Suppose there is a island with 100 couples and they use gold as money. The gold supply is 100 ounces. This 100 ounces of gold is an adequate money supply for the 100 couples even after they have children and each couple has two to four children. In short order after the the children start to turn 18 they are now an island with 200 couples. Now the 100 ounce gold money supply is not adequate because the demand for all thing has doubed and more as they have children and younger brothers and sisters become of age there is not enough money to conduct trade. Before long the couple number is 300. The original 100 begin to die but the population continues to grow replacing those that die and adding more and more. Soon that 100 ounce gold supply of money must now support 400 couples and still growing. What was once a trading economy of 100 couple with each producing what they did best, most must devote their time to subsistence survival. Their economy cannot grow because there is not enough gold money to support economic activity.
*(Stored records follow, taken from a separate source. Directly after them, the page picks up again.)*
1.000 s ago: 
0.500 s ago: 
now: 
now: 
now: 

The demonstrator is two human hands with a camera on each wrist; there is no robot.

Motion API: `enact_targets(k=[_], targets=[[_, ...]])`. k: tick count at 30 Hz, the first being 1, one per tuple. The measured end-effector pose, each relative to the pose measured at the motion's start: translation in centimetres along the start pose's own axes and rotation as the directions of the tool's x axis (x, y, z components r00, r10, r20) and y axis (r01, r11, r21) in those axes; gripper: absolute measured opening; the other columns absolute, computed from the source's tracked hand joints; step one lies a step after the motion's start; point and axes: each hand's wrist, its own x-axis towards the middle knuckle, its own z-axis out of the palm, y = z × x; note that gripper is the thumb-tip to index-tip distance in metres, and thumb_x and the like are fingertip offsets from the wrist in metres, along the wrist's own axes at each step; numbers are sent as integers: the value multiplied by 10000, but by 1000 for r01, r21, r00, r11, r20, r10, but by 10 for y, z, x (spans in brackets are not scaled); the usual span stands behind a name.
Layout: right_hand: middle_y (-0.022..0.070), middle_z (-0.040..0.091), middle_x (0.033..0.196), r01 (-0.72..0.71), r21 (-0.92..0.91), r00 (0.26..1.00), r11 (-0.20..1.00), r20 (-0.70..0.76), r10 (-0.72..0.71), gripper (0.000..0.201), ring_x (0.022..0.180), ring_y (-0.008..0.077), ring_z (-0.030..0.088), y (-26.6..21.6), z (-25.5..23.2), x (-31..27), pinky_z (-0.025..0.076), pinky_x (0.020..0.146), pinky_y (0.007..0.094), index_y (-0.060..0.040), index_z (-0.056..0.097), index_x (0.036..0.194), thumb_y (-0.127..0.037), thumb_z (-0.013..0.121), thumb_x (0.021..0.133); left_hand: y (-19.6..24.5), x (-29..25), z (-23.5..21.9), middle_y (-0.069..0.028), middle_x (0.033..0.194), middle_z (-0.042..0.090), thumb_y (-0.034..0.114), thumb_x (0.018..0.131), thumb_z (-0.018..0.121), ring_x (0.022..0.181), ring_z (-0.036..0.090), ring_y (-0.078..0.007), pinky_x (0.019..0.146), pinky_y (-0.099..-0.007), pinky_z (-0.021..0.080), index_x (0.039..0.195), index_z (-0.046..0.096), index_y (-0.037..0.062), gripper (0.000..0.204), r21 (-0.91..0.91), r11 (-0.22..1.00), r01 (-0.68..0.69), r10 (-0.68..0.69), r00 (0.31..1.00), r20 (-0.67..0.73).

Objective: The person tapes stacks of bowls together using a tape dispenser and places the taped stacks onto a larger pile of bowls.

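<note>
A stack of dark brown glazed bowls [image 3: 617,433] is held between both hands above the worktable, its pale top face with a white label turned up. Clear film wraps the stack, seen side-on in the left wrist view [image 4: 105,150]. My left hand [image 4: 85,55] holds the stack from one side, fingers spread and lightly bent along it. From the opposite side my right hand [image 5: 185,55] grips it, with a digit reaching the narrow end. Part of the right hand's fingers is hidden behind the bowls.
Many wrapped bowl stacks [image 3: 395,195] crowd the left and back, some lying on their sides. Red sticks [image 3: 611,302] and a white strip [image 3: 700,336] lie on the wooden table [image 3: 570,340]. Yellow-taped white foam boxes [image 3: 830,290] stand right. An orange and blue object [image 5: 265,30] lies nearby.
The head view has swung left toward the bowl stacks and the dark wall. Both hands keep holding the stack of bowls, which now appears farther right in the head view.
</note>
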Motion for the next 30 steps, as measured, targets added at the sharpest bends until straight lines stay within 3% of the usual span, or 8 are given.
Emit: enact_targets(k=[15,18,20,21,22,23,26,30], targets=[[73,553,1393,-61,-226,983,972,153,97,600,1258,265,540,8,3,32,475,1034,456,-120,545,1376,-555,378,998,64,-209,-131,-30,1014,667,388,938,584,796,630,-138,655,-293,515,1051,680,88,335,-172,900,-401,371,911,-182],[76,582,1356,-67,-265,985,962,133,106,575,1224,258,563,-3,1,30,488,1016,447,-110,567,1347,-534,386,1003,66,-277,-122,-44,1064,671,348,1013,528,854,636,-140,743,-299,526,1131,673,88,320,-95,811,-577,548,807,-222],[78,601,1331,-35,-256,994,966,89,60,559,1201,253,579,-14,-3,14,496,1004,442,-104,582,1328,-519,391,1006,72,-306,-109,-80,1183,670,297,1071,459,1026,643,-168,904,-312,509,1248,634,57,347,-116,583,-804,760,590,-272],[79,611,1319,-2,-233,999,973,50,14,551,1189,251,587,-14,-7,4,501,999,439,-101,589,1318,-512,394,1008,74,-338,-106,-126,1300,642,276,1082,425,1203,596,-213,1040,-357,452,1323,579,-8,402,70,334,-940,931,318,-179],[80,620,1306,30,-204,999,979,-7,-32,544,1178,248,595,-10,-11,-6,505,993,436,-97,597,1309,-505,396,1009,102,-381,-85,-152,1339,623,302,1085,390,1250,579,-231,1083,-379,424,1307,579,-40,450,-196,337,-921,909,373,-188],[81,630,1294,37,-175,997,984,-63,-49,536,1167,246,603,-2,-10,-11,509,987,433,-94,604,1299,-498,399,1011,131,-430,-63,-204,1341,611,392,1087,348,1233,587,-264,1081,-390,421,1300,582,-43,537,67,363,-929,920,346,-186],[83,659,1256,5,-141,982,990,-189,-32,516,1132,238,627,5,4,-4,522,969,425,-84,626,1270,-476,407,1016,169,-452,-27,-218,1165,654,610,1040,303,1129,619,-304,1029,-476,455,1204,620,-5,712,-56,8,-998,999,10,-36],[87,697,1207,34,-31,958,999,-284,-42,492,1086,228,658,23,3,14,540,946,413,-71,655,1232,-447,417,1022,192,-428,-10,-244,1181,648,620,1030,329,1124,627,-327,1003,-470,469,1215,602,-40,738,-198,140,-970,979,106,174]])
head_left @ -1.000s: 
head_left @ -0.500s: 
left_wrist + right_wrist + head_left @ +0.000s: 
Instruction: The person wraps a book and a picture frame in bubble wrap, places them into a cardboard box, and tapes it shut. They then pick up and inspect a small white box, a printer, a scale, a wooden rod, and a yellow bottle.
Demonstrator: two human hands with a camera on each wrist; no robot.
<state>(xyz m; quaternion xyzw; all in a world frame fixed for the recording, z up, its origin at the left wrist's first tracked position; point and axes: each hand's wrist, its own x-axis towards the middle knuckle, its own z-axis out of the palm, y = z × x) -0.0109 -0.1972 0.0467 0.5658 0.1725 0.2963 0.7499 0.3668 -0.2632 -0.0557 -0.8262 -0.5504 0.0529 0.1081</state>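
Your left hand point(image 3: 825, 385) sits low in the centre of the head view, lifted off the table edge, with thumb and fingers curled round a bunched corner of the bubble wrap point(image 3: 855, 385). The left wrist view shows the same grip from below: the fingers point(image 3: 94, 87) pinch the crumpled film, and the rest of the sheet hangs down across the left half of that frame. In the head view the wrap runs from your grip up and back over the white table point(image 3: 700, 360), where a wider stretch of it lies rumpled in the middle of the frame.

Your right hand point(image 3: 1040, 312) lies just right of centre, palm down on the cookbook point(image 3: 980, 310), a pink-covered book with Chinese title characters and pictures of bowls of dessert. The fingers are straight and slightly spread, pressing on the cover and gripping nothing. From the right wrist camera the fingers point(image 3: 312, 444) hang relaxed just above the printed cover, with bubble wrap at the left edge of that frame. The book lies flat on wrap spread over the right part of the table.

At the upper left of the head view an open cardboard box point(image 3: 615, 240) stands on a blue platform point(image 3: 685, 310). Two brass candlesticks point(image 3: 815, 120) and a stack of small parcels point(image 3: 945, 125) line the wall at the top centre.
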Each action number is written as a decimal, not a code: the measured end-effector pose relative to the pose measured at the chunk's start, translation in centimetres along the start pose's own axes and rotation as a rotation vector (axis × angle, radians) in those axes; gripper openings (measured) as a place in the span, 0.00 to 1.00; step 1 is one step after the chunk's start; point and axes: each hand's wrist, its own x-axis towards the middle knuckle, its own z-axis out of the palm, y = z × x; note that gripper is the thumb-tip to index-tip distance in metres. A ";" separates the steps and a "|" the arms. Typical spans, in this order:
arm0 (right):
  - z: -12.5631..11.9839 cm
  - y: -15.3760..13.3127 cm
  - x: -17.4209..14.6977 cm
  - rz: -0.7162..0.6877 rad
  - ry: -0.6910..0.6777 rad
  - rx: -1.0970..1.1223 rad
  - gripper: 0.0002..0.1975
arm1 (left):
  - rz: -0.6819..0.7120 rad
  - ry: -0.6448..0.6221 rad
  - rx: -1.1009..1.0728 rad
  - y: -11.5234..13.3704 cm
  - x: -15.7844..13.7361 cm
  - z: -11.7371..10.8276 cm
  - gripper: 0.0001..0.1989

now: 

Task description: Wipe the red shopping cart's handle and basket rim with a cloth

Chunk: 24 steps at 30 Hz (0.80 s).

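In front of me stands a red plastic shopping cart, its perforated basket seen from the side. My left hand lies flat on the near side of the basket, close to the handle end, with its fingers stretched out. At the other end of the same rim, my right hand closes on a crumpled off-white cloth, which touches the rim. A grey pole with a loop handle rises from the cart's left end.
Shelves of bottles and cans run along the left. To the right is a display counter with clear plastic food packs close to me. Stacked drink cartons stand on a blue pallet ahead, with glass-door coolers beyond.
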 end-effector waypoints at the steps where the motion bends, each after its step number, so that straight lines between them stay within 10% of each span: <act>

The only solution if the island sticks with gold is to devalue the gold content of the money. The gold as money fails.

It alway as in every country.
 
#65 ·
Interesting article https://www.reuters.com/investigates/special-report/gold-africa-poison/ concerning gold mining in Ghana and how it is poisoning the miners.
“We needed money.”

Since Ngoha started prospecting in the early 2000s, more and more people like him have helped Ghana grow into Africa’s biggest gold producer. Across the continent and beyond, millions have turned to the trade. Few are deterred by the risks.

Ngoha’s friends and family members started to sicken and die, but he told himself this had nothing to do with the amount of dust they’d been breathing in or the toxins – including mercury and nitric acid – they used to extract the gold.
Worth a read. In some places gold is not only money, it is death.
 
#73 ·
The national debt was paid off in 1835. Post-WW II, it was paid way down from its wartime high.

Sort of irrelevant, though. Today's big problem is the amount of debt in all public sectors as well as the private sector. And then figure in things like retirement accounts which did not exist--or not to any extent--in the WW II era.

And in the past we did not have the unfunded mandates that we have now. Medicare, e.g. The U.S. government does not operate under GAAP as corporations are required to do.

For that matter, consider the unanticipated numbers of Boomers and the effect on SS--plus the increased age of recipients.